4. Wellcome Trust Clinical Research Facility, University of Southampton School of Medicine, Mailpoint 218, Level C, West Wing, Southampton General Hospital, Tremona Road, Southampton SO16 6YD, United Kingdom

5. Meningococcal Reference Unit, Health Protection Agency, Manchester Royal Infirmary, Oxford Road, Manchester M13 9WZ, United Kingdom

6. Dept. of Paediatrics, Faculty of Medicine, Wright Fleming Institute, Imperial College London, St.
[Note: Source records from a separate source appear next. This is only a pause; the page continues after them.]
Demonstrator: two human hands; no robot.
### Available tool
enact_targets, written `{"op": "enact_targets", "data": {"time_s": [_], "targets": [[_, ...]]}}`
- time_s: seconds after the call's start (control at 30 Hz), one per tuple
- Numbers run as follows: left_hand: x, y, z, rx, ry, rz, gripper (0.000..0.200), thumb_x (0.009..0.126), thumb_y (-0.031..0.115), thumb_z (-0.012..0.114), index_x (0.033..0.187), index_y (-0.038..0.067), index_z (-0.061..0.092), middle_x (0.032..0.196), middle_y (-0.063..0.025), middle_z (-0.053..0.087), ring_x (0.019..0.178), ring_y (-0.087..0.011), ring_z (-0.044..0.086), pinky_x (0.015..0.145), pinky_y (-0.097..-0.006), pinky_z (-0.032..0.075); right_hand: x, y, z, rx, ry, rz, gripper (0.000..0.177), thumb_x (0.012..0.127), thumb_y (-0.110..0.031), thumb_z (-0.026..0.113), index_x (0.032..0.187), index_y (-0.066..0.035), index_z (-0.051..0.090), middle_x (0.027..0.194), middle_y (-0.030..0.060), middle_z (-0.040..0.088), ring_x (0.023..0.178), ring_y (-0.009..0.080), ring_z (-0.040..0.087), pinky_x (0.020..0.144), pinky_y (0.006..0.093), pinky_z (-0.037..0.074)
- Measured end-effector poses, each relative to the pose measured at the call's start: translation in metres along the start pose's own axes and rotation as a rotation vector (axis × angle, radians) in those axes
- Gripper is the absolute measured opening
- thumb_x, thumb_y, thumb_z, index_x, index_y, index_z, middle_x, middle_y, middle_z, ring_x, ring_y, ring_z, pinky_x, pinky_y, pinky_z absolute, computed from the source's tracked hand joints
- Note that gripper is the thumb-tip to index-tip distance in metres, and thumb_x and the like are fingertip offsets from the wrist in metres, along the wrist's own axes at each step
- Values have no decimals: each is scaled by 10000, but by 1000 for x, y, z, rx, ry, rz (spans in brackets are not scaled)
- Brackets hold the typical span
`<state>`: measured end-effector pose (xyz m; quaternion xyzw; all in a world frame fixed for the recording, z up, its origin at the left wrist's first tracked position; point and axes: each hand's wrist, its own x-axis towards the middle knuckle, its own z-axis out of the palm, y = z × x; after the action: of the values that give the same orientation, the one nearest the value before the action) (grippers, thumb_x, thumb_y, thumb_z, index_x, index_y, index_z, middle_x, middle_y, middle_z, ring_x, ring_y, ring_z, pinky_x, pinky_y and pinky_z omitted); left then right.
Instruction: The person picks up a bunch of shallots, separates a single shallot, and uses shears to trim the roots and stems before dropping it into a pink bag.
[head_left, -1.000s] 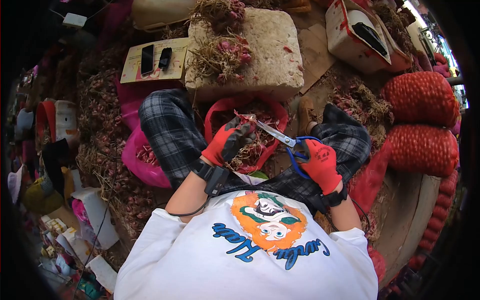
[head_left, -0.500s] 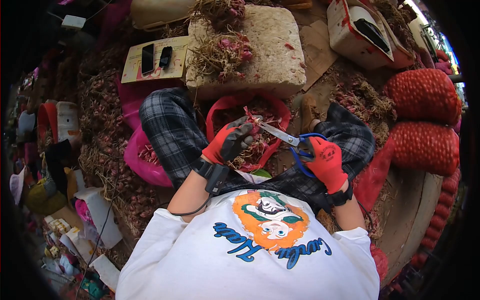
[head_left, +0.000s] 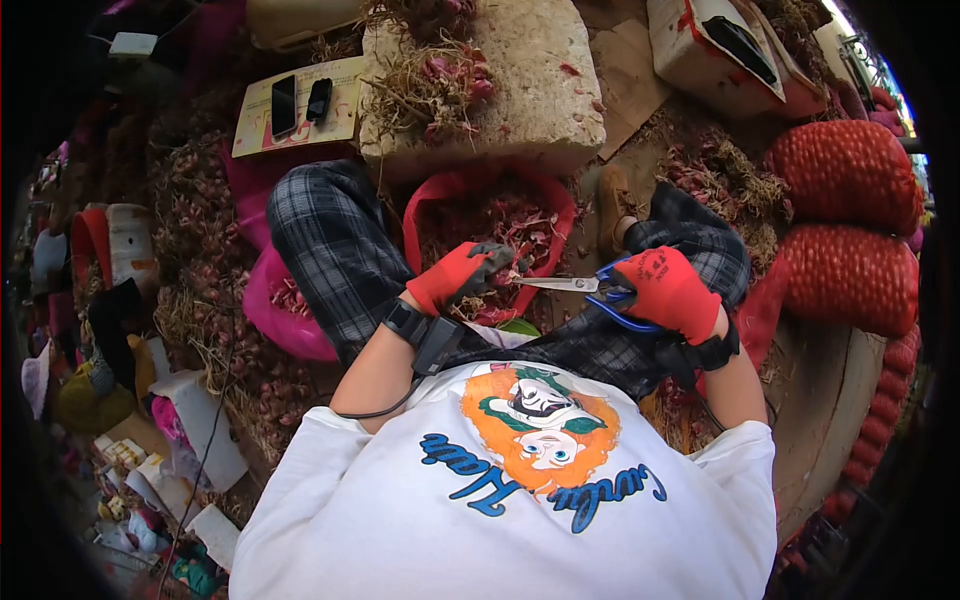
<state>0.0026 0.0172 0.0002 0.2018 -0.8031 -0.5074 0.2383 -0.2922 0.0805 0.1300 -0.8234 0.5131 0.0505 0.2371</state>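
Both my hands wear red and dark grey work gloves. My left hand [head_left: 460, 276] is closed around a few shallots [head_left: 508, 272], partly hidden by the fingers, over a red-rimmed basket [head_left: 412, 222]. In my right hand [head_left: 668, 292] are blue-handled scissors [head_left: 560, 284], gripped by the handles, with the blades pointing left. The blade tips reach the shallots at my left fingertips. Below lie loose shallots and dry skins [head_left: 490, 215] inside the basket, which sits between my legs.
A foam block [head_left: 530, 75] holding a bunch of dried shallots [head_left: 440, 85] stands ahead. Left of it, two phones [head_left: 284, 105] lie on a board [head_left: 345, 95]. Full red net sacks [head_left: 845, 185] are stacked at right. Shallots with dry stalks [head_left: 195, 220] cover the ground at left.
My left hand has lowered slightly with the shallots. My right hand has shifted right and up, turning the scissors nearly level, and their blades now look closed together.
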Motion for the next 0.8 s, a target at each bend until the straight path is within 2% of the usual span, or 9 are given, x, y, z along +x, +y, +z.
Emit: {"op": "enact_targets", "data": {"time_s": [0.13, 0.2, 0.23, 0.3, 0.4, 0.5, 0.6, 0.7, 0.8], "targets": [[-2, 17, -8, -326, -106, -400, 298, 915, 116, 449, 1168, 1, 557, 910, -121, 596, 732, -236, 551, 669, -332, 458, 4, 18, 19, 342, -105, 12, 307, 680, -199, 722, 940, -42, 677, 850, 145, 662, 809, 303, 629, 704, 360, 482], [-1, 17, -11, -422, -199, -627, 288, 900, 98, 479, 1156, -13, 550, 1003, -158, 626, 814, -297, 582, 737, -368, 473, 7, 22, 34, 408, -135, 9, 319, 688, -228, 723, 948, -47, 684, 878, 132, 664, 818, 304, 626, 732, 362, 484], [-2, 13, -10, -289, -189, -496, 261, 916, 131, 465, 1125, -2, 549, 940, -141, 621, 767, -290, 567, 708, -355, 462, 6, 23, 38, 441, -149, 10, 325, 693, -242, 723, 952, -49, 688, 891, 125, 665, 823, 305, 624, 746, 363, 485], [-1, 9, -7, -25, -169, -230, 237, 950, 197, 436, 1062, 20, 548, 813, -106, 612, 672, -274, 537, 651, -328, 441, 5, 18, 35, 588, -184, 58, 300, 711, -209, 731, 950, -31, 689, 808, 133, 661, 713, 234, 614, 680, 320, 474], [-2, 17, -5, -180, -67, -184, 204, 940, 167, 448, 1042, 20, 545, 804, -110, 612, 669, -278, 535, 642, -331, 436, 7, 10, 34, 733, -205, 85, 276, 728, -183, 740, 943, -16, 692, 710, 112, 647, 606, 139, 572, 609, 282, 457], [-7, 8, -5, -280, -120, -360, 308, 952, 271, 516, 1067, -11, 561, 968, -95, 679, 782, -192, 620, 711, -290, 484, 8, 7, 38, 792, -185, 104, 244, 748, -169, 735, 936, -17, 695, 664, 65, 635, 562, 80, 541, 556, 261, 441], [-9, 12, -1, -733, -40, -567, 322, 943, 310, 524, 1055, 14, 582, 965, -70, 677, 827, -122, 610, 736, -263, 478, 7, 4, 48, 881, -180, 143, 198, 774, -153, 718, 920, -19, 699, 649, 25, 626, 540, 59, 526, 520, 239, 427], [-11, 4, -3, -788, -84, -593, 319, 939, 338, 519, 1044, 47, 597, 937, -35, 664, 857, -65, 583, 727, -236, 469, 10, 1, 46, 986, -220, 179, 169, 792, -141, 705, 906, -16, 697, 648, 7, 621, 539, 52, 522, 507, 223, 420], [-10, 9, -2, -752, -27, -598, 321, 943, 342, 509, 1098, 69, 575, 812, 6, 615, 728, -37, 542, 656, -212, 449, 9, -2, 47, 1091, -240, 221, 161, 798, -139, 702, 901, -16, 692, 653, 2, 616, 542, 47, 520, 502, 218, 416]]}}
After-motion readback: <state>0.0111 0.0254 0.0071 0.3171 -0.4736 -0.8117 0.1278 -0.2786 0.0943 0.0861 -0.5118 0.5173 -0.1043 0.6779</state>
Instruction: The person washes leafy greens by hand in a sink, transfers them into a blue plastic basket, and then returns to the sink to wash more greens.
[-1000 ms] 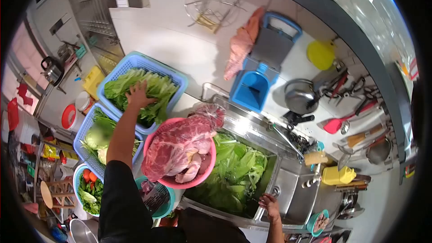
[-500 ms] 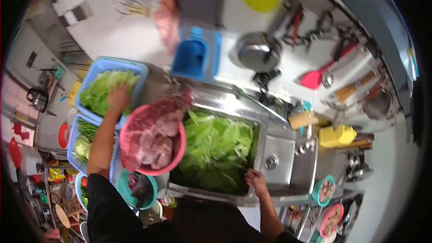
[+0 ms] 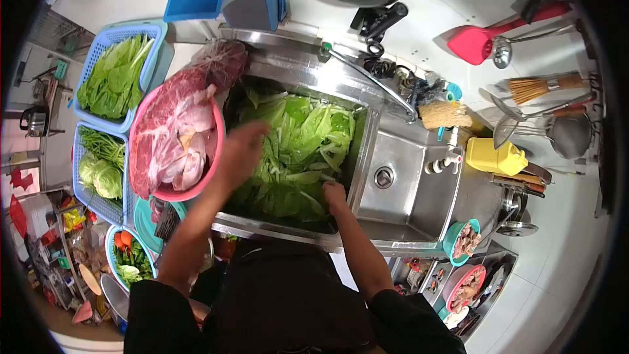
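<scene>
The left basin of the steel sink (image 3: 357, 206) holds many loose green lettuce leaves (image 3: 304, 131) in water. Over its left side, my left hand (image 3: 246, 147) is smeared by motion, so its fingers do not show clearly. Curled fingers close my right hand (image 3: 334, 196) at the right part of the leaves, with a pale stalk at the fingertips. More leaves lie in a blue basket (image 3: 160, 33) at the upper left. Beside the basin, a pink bowl (image 3: 221, 134) carries large pieces of raw meat (image 3: 173, 118).
A second blue basket (image 3: 98, 206) holds cabbage and green stalks. The right basin (image 3: 409, 180) has a drain and a tap (image 3: 445, 160) beside it. A yellow jug (image 3: 495, 156) stands farther right. Pans and utensils hang on the wall, including a red spatula (image 3: 475, 46).
My left hand has left the leaves in the blue basket and moved right over the basin. My right hand has gone from the sink's edge onto the leaves. The camera view has shifted.
</scene>
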`<state>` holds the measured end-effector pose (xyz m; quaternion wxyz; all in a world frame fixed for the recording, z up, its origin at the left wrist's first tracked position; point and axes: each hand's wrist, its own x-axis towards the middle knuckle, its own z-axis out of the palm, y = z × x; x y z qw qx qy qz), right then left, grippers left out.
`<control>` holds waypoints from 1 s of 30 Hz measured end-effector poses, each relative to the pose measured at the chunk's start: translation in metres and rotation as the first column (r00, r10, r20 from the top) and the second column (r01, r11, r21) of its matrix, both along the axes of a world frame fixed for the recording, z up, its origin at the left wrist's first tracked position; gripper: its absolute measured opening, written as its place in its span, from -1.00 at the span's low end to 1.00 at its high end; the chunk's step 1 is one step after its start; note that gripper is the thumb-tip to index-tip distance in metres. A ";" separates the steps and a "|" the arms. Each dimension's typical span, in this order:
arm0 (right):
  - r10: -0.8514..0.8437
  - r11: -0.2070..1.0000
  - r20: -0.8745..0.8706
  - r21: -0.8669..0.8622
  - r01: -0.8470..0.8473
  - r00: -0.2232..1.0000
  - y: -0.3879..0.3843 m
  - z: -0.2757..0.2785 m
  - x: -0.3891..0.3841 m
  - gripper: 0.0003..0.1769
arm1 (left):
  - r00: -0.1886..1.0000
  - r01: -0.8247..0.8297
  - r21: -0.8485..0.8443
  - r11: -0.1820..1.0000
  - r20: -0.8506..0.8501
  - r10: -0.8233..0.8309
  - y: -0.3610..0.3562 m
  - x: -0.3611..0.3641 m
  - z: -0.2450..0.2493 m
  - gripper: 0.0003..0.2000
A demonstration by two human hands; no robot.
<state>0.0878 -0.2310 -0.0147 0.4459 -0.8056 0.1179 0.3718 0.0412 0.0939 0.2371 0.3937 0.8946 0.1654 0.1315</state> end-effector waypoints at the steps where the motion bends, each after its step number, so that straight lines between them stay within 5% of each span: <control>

Mary's Campus, Norfolk Place, London W2 1PG, United Kingdom

Abstract

ABSTRACT The meningococcal Opa proteins play an important role in pathogenesis by mediating invasion of human cells. The aim of this investigation was to determine whether carried and disease-associated meningococci possess different Opa repertoires and whether the diversity of these proteins is associated with clinical severity of disease. Opa repertoires in 227 disease-associated meningococci, isolated in the United Kingdom over a period of 6 years, were compared to the repertoires in 190 asymptomatically carried meningococci isolated in the United Kingdom from a contemporary, nonepidemic period. Multidimensional scaling (MDS) was employed to investigate the association between Opa repertoires and multilocus sequence typing (MLST) genotypes. Associations with clinical severity were also analyzed statistically. High levels of diversity were observed in opa alleles, variable regions, and repertoires, and MDS revealed that MLST genotypes were strongly associated with particular Opa repertoires. Individual Opa proteins or repertoires were not associated with clinical severity, though there was a trend toward an association with the opaD locus. Meningococcal Opa repertoire is strongly linked to MLST genotype irrespective of epidemiological sampling and therefore correlates with invasiveness. It is not, however, strongly associated with severity of meningococcal disease.

Publisher

American Society for Microbiology

Subject

Microbiology (medical)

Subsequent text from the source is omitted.